Even if you integrate your application with the SAML or CAS SSO service without submitting a MyAccess Integration Request form, your use of the CAS or SAML SSO service affirms your agreement to the below statement.
I have read and understood all information available in the MyAccess Integration Kit and agree to the Identity Provider and Service Provider responsibilities listed in the Responsibilities and Agreement.
Identity Provider (IdP) - Identity and Access Management Team (Us)
The Identity and Access Management team is responsible for maintaining the UCSF MyAccess Identity Provider and related infrastructure, which consists of the following:
- Supporting and updating Shibboleth IdP software on a regular basis.
- Notifying departmental technical contacts of any updates and changes to the IdP and allowing adequate time for testing before changes are migrated to the production IdP.
- Maintaining relationships with the InCommon and UCTrust federations, including registering IdP metadata updates as appropriate.
- Configuring the IdP for both UCSF Service Provider applications and federated SP applications, which includes loading SP metadata into the IdP.
- Submitting UCSF owned SP metadata to the InCommon Federation on behalf of UCSF application owners and enabling delegated administration of that metadata for the application owner.
The Identity and Access Management (IAM) team provides general consultation and documentation on how SAML and CAS works to help an application owner know how to integrate their application with MyAccess.
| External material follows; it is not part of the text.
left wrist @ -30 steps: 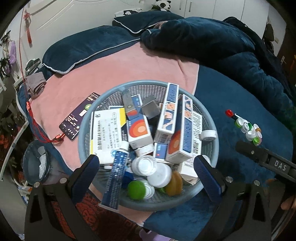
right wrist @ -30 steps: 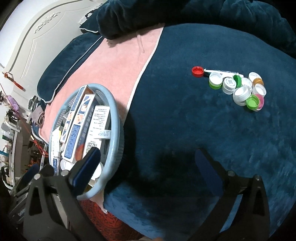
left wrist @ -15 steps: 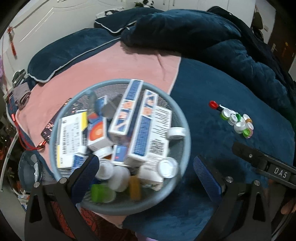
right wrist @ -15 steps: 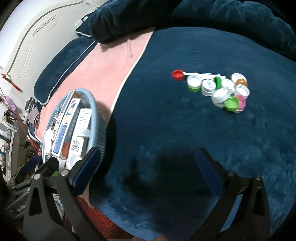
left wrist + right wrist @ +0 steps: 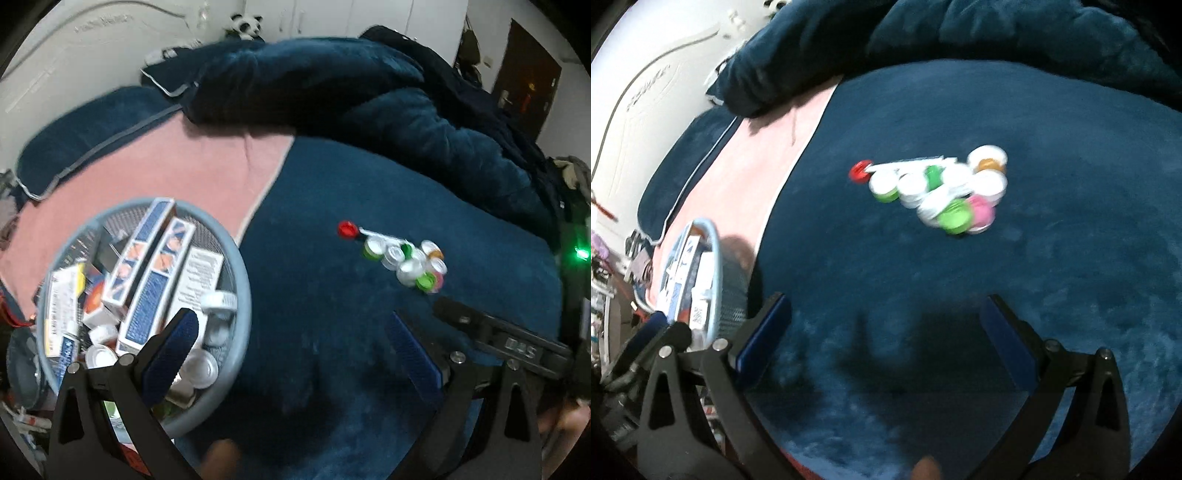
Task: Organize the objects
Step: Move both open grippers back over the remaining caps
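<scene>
Both your grippers are spread wide, grasping nothing.
Your left gripper (image 5: pixel 291 343) overlaps the basket (image 5: pixel 242 295) lower left; bottle caps (image 5: pixel 942 192) sit centre-frame above your right gripper (image 5: pixel 886 325).

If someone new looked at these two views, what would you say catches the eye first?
Probably the bright cluster of bottle caps, green, white, pink and orange with a red cap at its edge, lying on the dark blue blanket. Next, the round blue mesh basket crammed with medicine boxes and small jars, sitting partly on the pink towel. Both tools are open and empty.
</scene>
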Demonstrator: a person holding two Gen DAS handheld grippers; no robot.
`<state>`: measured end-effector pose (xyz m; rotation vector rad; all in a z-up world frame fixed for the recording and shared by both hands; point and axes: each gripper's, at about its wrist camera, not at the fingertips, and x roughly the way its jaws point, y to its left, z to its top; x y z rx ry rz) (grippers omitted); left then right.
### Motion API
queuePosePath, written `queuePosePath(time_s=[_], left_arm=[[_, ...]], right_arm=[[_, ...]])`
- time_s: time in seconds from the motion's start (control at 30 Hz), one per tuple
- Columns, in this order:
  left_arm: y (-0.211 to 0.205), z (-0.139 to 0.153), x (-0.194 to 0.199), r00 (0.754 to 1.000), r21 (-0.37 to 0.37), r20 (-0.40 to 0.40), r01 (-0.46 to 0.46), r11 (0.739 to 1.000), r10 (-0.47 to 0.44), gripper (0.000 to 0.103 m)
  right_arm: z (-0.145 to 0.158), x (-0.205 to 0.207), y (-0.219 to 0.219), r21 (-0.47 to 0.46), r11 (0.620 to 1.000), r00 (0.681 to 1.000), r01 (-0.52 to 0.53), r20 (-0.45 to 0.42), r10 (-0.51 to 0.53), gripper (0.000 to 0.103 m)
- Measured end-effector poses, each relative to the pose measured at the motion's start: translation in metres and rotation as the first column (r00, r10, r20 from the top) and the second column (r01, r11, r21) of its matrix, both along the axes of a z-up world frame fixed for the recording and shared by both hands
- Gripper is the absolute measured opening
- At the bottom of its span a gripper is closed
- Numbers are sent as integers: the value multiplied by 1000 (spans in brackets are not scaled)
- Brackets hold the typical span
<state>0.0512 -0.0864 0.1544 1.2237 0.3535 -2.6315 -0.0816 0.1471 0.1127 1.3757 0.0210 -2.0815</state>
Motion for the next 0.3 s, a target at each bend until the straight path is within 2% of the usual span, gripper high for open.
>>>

See the MyAccess Integration Tool Kit for some of this documentation. The IAM team can make recommendations about what type of setup would be best for an application. However, it is up to the person responsible for integrating the application (you) to implement the setup, or to arrange for others to do so.
The Identity and Access Management team cannot provide programming or application customization services and cannot support Service Provider and CAS client software installation, configuration or maintenance. Here's why:
- Scale. There are hundreds of Service Providers, both on campus and off campus, already integrated with MyAccess, each with a unique system infrastructure and environment.
- Scope. Many applications require multiple servers, load balancing, database configurations, network configuration and firewall modifications which requires an in-depth understanding of that application's unique requirements. The people most familiar with the inner workings of the application are thus best suited to the task of making necessary changes to the application to support the MyAccess integration.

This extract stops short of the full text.